> **Exercise aim**
The answer must be a single number: the count of lines below that contain the string "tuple".

> **Extracted entries**
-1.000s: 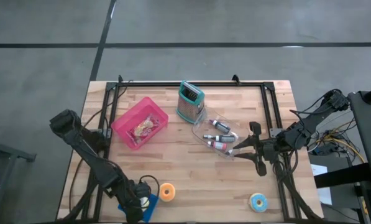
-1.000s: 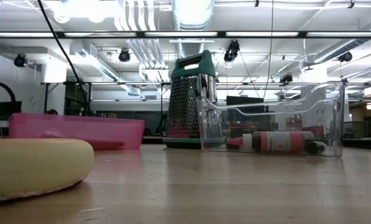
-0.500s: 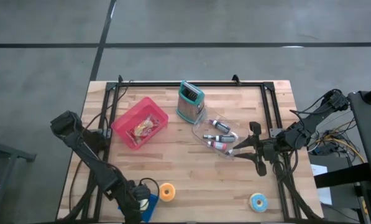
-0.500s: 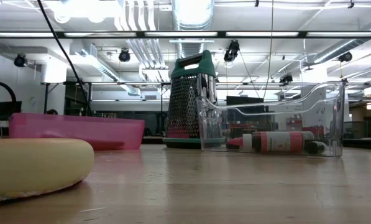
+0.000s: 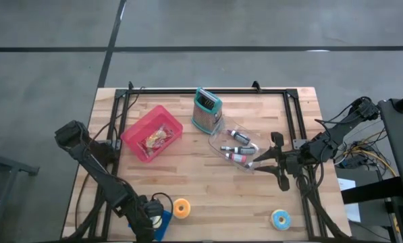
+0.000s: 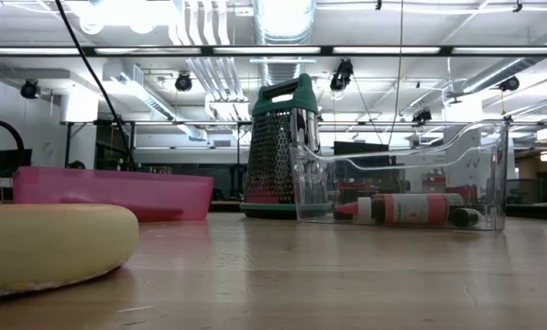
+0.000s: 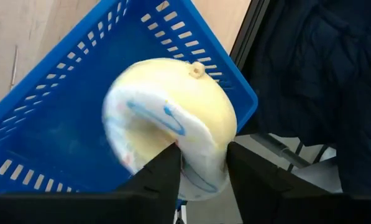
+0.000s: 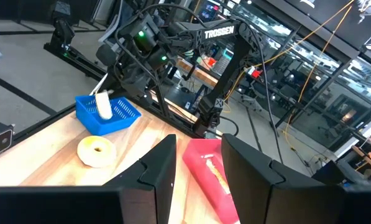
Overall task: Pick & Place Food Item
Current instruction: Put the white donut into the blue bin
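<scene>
A white-and-yellow doughnut (image 7: 173,118) with blue icing lines sits on edge between the fingers of my left gripper (image 7: 202,163). This is over the blue basket (image 7: 61,124) at the table's near left corner (image 5: 162,226). From the right wrist view the doughnut (image 8: 102,104) stands upright in the basket (image 8: 110,118). My right gripper (image 8: 199,163) hangs open and empty at the table's right side (image 5: 258,164), beside the clear bin. My left gripper pinches the doughnut's ring between its two fingers, at the edge nearest the wrist (image 7: 204,177). The fingers come slanting down from above. The doughnut stands on edge inside the basket's walls, blurred on one side. Whether it rests on the basket floor I cannot tell.
A yellow doughnut (image 5: 181,208) lies near the basket and a blue-iced one (image 5: 280,218) at the near right. Farther back stand a pink basket (image 5: 152,132) with food packets, a green-topped grater (image 5: 206,110) and a clear bin (image 5: 236,150) with small bottles.
</scene>
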Robot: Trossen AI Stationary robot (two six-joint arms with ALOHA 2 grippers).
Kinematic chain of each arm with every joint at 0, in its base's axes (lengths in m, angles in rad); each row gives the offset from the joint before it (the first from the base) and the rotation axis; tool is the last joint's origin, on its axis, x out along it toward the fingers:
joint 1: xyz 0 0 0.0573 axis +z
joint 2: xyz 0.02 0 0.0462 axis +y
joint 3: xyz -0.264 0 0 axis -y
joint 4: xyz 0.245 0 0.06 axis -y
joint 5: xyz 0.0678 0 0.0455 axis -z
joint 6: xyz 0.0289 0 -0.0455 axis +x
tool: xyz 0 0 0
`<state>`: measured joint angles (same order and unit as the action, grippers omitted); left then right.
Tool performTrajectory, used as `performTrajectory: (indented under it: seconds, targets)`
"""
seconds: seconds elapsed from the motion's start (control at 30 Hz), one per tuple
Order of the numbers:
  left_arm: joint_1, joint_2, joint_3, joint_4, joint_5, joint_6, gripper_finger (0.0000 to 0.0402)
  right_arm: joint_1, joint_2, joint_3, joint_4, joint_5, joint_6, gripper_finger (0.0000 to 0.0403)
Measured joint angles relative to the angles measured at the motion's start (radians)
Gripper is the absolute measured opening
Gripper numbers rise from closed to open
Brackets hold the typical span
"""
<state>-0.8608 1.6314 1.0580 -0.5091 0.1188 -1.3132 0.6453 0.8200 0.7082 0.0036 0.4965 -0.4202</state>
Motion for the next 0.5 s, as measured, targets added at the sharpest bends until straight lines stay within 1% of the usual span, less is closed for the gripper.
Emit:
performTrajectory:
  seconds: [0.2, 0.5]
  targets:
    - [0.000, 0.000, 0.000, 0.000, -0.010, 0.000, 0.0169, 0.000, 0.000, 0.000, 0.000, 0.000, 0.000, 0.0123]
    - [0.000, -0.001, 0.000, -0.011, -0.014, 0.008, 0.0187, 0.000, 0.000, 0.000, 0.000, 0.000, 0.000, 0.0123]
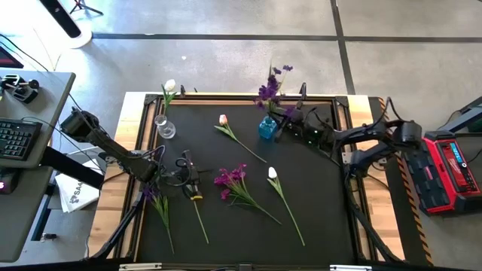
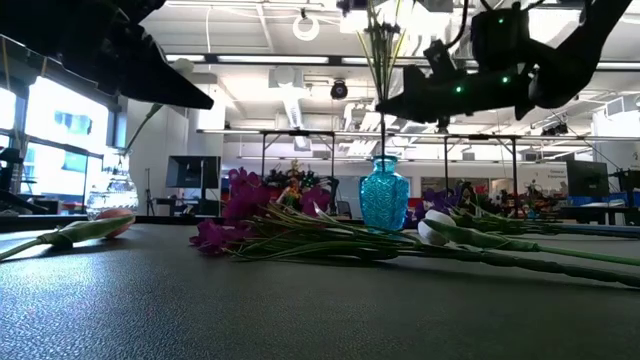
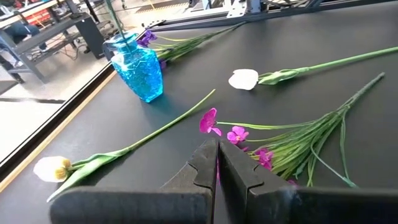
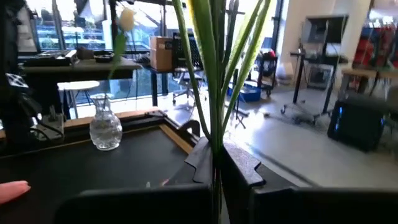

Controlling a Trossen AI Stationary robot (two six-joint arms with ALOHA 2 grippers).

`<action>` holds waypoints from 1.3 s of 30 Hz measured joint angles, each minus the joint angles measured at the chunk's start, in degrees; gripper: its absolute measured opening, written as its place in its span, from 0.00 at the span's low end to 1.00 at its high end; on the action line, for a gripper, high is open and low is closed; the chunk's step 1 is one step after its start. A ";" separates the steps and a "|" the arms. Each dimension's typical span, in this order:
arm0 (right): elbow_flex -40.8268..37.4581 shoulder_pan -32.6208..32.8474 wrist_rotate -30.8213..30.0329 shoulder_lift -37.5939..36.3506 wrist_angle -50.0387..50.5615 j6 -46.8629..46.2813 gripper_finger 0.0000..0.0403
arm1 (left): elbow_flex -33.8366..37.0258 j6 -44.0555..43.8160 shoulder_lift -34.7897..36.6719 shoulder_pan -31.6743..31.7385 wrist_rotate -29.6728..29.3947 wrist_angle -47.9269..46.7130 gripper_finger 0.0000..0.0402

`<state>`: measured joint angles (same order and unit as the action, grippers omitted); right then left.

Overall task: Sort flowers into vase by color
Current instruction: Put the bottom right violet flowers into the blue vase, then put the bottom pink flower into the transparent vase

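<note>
— At 1 o'clock on the counter (image 1: 316, 211), what is the right tool (image 1: 290, 117) doing?

— It is clamped on the green stems of the purple flowers (image 1: 273, 83), which stand in the blue vase (image 1: 267, 128). The step in hand appears to be seating that bunch.

— How should the step be done well?

— 1. Keep the stems vertical over the vase mouth.
2. Lower until the stem ends appear to rest on the vase bottom.
3. Part the fingers only once the bunch stands unaided.
4. Withdraw straight up, clear of the blossoms, so the light vase is not tipped.

— And the left tool (image 1: 188, 172)?

— It hovers at 9 o'clock, fingers pressed together on nothing.

— Count of vases?

— Two: the blue one, and a clear vase (image 1: 164, 128) at 10 o'clock.

— Count of flowers?

— In vases: the purple bunch, whose stems cannot be counted separately, and one standing white bloom (image 1: 169, 85) in the clear vase. Lying on the counter, five items:
- one pink tulip (image 1: 223, 119) at 11 o'clock;
- one white tulip (image 1: 273, 173) just toward 3 o'clock from centre;
- one magenta cluster (image 1: 232, 179) at centre;
- one purple stem (image 1: 151, 194) at 8 o'clock;
- one bare-looking stem (image 1: 199, 218) at 7 o'clock, its blossom hidden under the left tool.
</note>
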<state>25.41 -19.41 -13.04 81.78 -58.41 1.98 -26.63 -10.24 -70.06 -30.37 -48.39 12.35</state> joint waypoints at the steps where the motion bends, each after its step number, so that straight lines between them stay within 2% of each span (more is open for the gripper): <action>1: 0.00 -0.30 -0.02 0.43 -0.01 -0.90 0.00 | 0.00 0.00 0.01 0.00 0.01 0.00 0.01; 6: 0.02 -1.25 -0.01 0.76 0.87 -3.09 0.05 | 0.00 -0.02 0.00 -0.02 0.03 -0.01 0.01; 10: 0.02 -1.25 -0.02 -0.90 3.65 -3.50 0.19 | 0.00 -0.04 0.02 -0.02 0.05 -0.12 0.01; 16: 0.02 -1.09 -0.04 -6.69 16.10 -3.50 0.41 | 0.00 -0.11 0.01 -0.04 0.45 -0.47 0.01; 21: 0.05 -0.72 -0.24 -11.60 23.80 -3.86 0.51 | 0.00 0.41 0.00 -0.04 0.47 -0.47 0.01; 28: 0.07 2.24 -0.22 -21.13 39.60 -8.59 0.51 | 0.00 -0.18 0.02 -0.61 0.25 -1.09 0.01; 31: 1.62 4.17 -0.43 -26.02 49.14 -13.57 0.49 | -0.12 -2.77 0.02 -2.40 0.29 -5.54 0.01; 35: 5.53 8.26 -0.27 -29.84 62.16 -17.11 0.46 | -3.46 -11.86 0.02 -4.55 0.34 -20.39 0.01; 39: 6.84 14.85 -0.27 -29.73 65.92 -19.66 0.42 | -8.89 -23.86 0.02 -5.68 0.35 -37.88 0.01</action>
<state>32.25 -4.56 -13.31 52.05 7.50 -17.69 -35.52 -34.10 -70.04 -36.05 -48.04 -25.53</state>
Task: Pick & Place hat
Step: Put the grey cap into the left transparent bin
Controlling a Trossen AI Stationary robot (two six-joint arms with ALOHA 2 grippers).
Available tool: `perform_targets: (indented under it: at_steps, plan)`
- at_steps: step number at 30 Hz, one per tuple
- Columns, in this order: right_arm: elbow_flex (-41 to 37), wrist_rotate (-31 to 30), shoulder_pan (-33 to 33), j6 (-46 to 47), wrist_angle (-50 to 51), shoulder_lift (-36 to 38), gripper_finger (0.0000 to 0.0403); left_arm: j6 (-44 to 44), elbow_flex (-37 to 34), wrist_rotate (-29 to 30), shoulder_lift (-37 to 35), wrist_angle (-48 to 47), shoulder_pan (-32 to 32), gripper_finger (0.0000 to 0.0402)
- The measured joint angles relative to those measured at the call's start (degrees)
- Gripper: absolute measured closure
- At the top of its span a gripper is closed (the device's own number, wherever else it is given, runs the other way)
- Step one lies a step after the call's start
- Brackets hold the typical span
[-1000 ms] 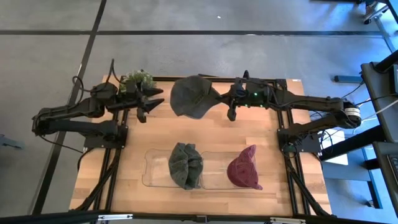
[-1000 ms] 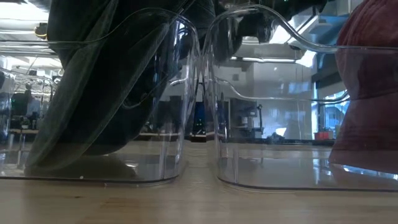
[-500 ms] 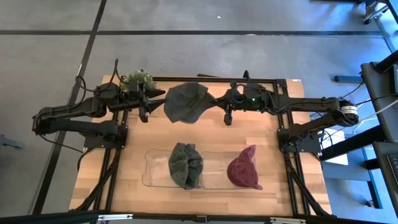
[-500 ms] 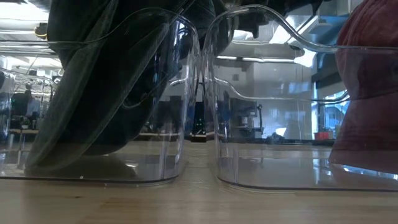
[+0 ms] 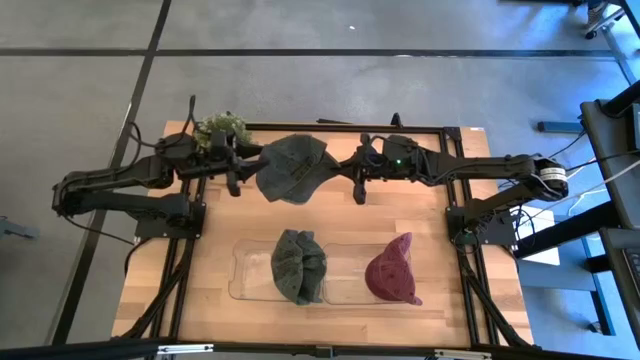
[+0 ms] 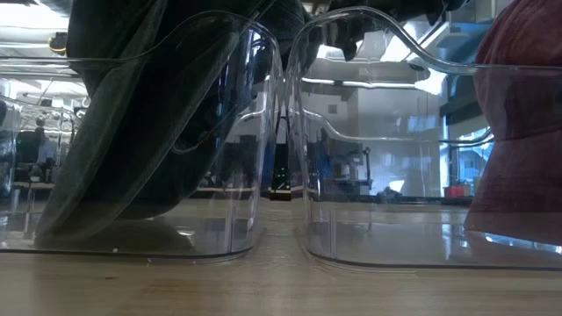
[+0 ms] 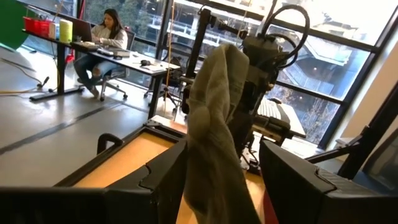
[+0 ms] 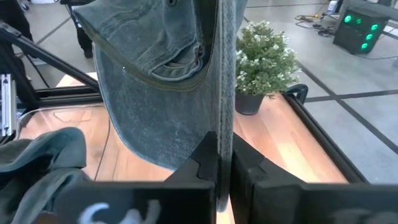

> **Reply to the exercise**
2